- TASK ITEM -
Every entry needs to be written out again exactly, with its pictures removed.

(Stored records)
::::::

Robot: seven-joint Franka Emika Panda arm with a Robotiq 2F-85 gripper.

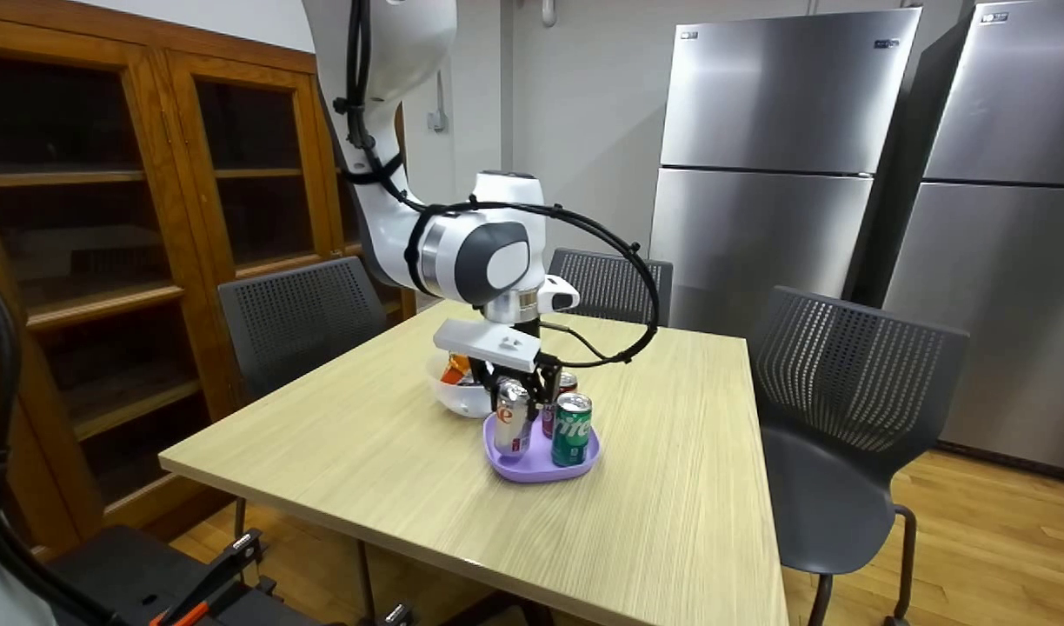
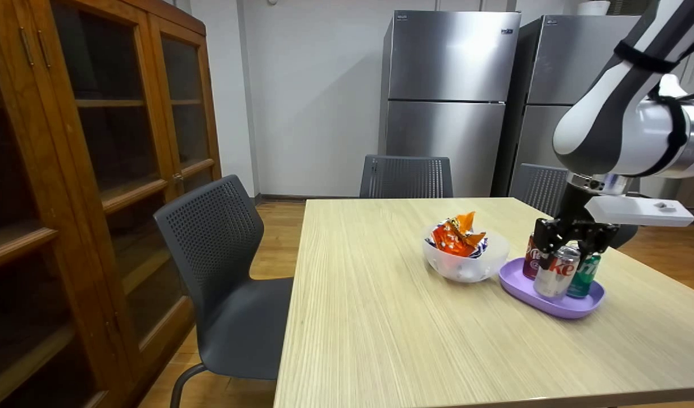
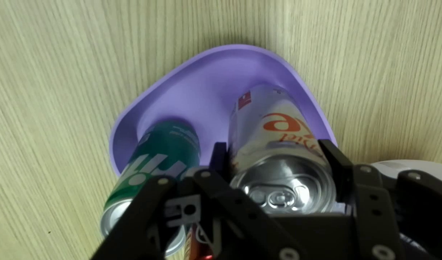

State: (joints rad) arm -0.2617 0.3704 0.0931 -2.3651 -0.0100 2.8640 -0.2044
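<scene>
Notably, claw (image 3: 272, 147) gripping silver can (image 2: 555, 276), pull tab (image 3: 280, 198) only in wrist view

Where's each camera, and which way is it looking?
Exterior view: beside the table, facing refrigerators across it; arm and pincer show.
Exterior view: also beside the table, facing refrigerators, with cabinet alongside; arm and pincer show.
Wrist view: on the arm, looking down at the Diet Coke can and purple tray; pincer shows.
Both exterior views share the bowl.

Two steel refrigerators (image 2: 446, 147) stand beyond gray chairs (image 2: 406, 177).
</scene>
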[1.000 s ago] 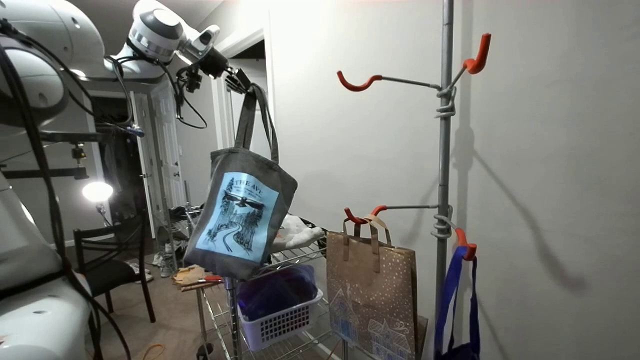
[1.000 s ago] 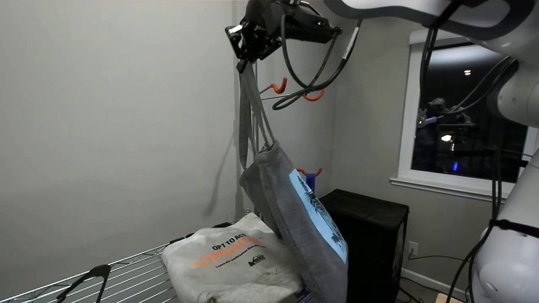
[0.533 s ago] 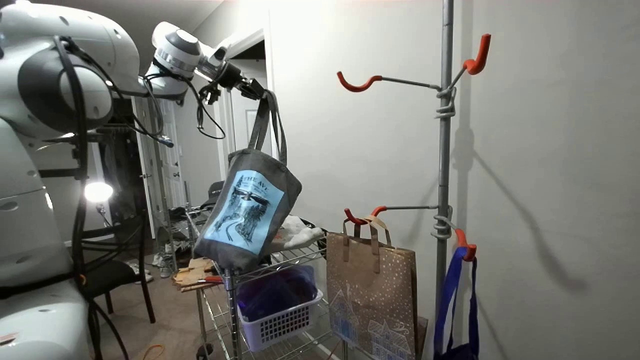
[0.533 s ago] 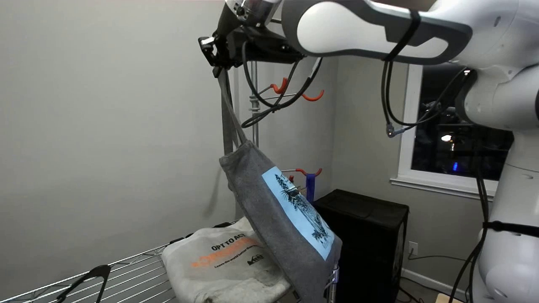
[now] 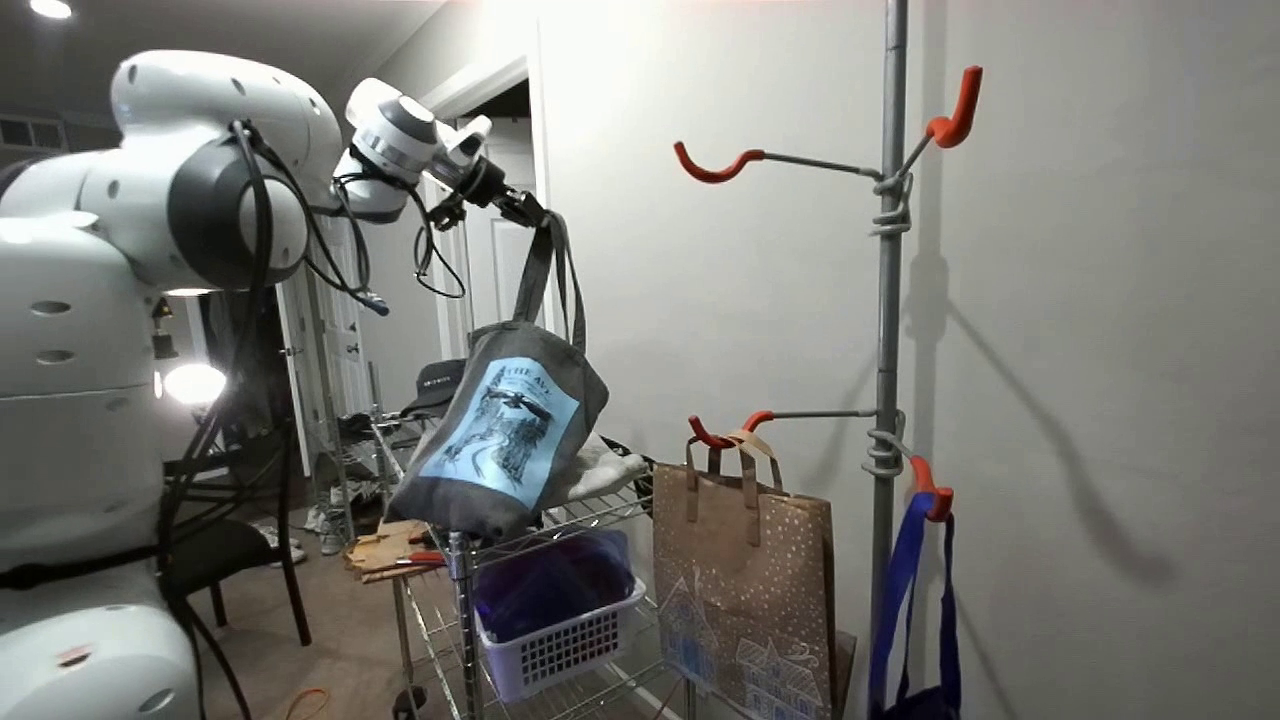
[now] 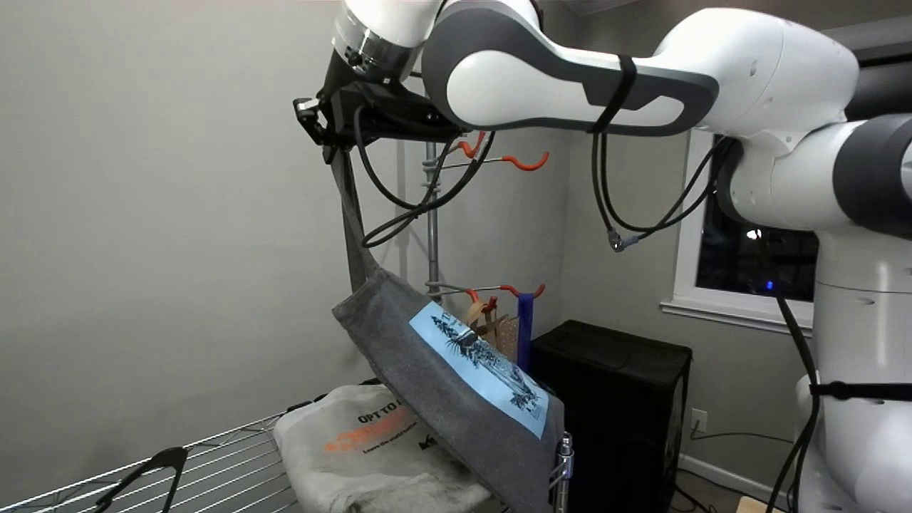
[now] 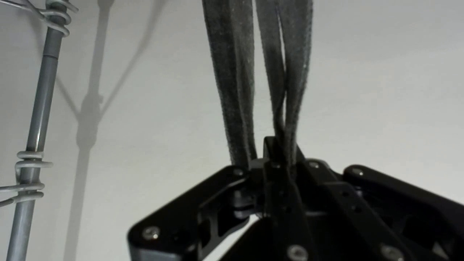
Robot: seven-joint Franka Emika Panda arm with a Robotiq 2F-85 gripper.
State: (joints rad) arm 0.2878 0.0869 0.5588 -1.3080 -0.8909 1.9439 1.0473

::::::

- SOLUTION BELOW -
Robot: seven-joint Franka Emika Panda arm with a Robotiq 2F-85 gripper.


State: (joints rad) arm -0.2617 0.3704 0.0931 -2.3651 -0.0100 2.8640 -0.2044
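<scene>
Notably, claw (image 3: 272, 147) gripping silver can (image 2: 555, 276), pull tab (image 3: 280, 198) only in wrist view

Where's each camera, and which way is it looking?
Exterior view: beside the table, facing refrigerators across it; arm and pincer show.
Exterior view: also beside the table, facing refrigerators, with cabinet alongside; arm and pincer show.
Wrist view: on the arm, looking down at the Diet Coke can and purple tray; pincer shows.
Both exterior views share the bowl.

Two steel refrigerators (image 2: 446, 147) stand beyond gray chairs (image 2: 406, 177).
</scene>
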[1.000 s ago] 
[1.000 s ago] 
[0.533 s ago] 
[0.533 s ago] 
[now] 
[now] 
[now] 
Robot: seven-joint Franka Emika Panda arm with a Robotiq 2F-85 gripper.
State: (joints rad) arm 0.2878 0.0869 0.5588 -1.3080 -0.8909 1.9439 1.0473

That covers the exercise completely.